In the listing below, locate the lines that hold "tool" and copy them.
*** Opening of Dataset extract ***
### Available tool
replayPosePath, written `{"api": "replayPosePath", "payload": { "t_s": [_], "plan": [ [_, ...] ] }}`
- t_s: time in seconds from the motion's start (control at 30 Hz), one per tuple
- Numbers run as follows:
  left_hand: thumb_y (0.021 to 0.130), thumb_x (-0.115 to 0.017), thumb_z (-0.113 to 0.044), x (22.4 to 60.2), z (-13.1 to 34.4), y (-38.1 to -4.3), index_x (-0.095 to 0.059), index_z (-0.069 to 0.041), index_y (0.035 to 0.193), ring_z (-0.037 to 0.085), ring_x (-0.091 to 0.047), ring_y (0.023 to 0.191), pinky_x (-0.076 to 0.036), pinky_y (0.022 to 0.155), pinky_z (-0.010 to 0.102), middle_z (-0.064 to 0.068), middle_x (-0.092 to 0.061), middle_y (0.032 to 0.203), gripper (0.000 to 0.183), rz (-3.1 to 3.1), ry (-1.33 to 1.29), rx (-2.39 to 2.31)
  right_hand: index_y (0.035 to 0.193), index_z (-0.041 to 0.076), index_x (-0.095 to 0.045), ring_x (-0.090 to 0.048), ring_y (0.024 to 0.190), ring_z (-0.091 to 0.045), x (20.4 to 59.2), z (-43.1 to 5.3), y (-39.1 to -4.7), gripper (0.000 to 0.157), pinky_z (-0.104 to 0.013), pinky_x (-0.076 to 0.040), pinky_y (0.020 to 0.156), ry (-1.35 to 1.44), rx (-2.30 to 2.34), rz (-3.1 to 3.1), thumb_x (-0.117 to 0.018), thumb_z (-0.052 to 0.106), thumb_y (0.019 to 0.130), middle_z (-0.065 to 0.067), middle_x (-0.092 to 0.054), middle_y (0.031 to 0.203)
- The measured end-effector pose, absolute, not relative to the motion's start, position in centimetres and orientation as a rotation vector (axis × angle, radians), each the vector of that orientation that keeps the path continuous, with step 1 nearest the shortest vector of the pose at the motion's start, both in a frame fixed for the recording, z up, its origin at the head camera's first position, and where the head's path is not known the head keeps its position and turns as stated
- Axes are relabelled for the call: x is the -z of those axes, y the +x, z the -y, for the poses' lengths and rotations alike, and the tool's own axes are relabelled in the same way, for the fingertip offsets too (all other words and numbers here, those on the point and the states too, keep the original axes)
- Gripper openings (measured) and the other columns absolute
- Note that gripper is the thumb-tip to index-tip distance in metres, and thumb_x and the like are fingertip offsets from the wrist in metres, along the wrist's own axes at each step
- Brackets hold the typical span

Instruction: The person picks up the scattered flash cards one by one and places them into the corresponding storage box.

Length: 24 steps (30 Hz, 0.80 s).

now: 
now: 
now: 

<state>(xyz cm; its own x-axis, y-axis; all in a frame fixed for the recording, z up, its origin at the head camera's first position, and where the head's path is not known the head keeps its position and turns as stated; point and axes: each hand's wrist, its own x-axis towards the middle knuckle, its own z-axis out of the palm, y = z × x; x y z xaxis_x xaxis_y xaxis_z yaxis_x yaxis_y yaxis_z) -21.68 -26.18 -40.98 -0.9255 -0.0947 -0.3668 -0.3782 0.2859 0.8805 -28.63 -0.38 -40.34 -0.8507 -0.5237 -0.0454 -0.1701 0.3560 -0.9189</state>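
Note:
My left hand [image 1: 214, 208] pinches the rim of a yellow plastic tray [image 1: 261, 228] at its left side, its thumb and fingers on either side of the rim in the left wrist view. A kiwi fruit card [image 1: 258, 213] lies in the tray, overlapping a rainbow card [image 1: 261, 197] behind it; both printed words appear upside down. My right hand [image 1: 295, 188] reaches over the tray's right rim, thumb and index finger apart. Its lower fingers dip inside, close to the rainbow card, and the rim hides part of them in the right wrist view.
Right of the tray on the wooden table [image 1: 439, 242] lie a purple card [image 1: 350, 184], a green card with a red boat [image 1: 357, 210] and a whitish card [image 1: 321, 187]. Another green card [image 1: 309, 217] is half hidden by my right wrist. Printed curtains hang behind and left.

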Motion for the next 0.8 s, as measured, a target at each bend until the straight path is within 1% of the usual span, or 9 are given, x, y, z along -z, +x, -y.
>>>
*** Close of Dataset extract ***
Output -
### Available tool
- Axes are relabelled for the call: x is the -z of those axes, y the +x, z the -y, for the poses' lengths and rotations alike, and the tool's own axes are relabelled in the same way, for the fingertip offsets too (all other words and numbers here, those on the point and the states too, keep the original axes)

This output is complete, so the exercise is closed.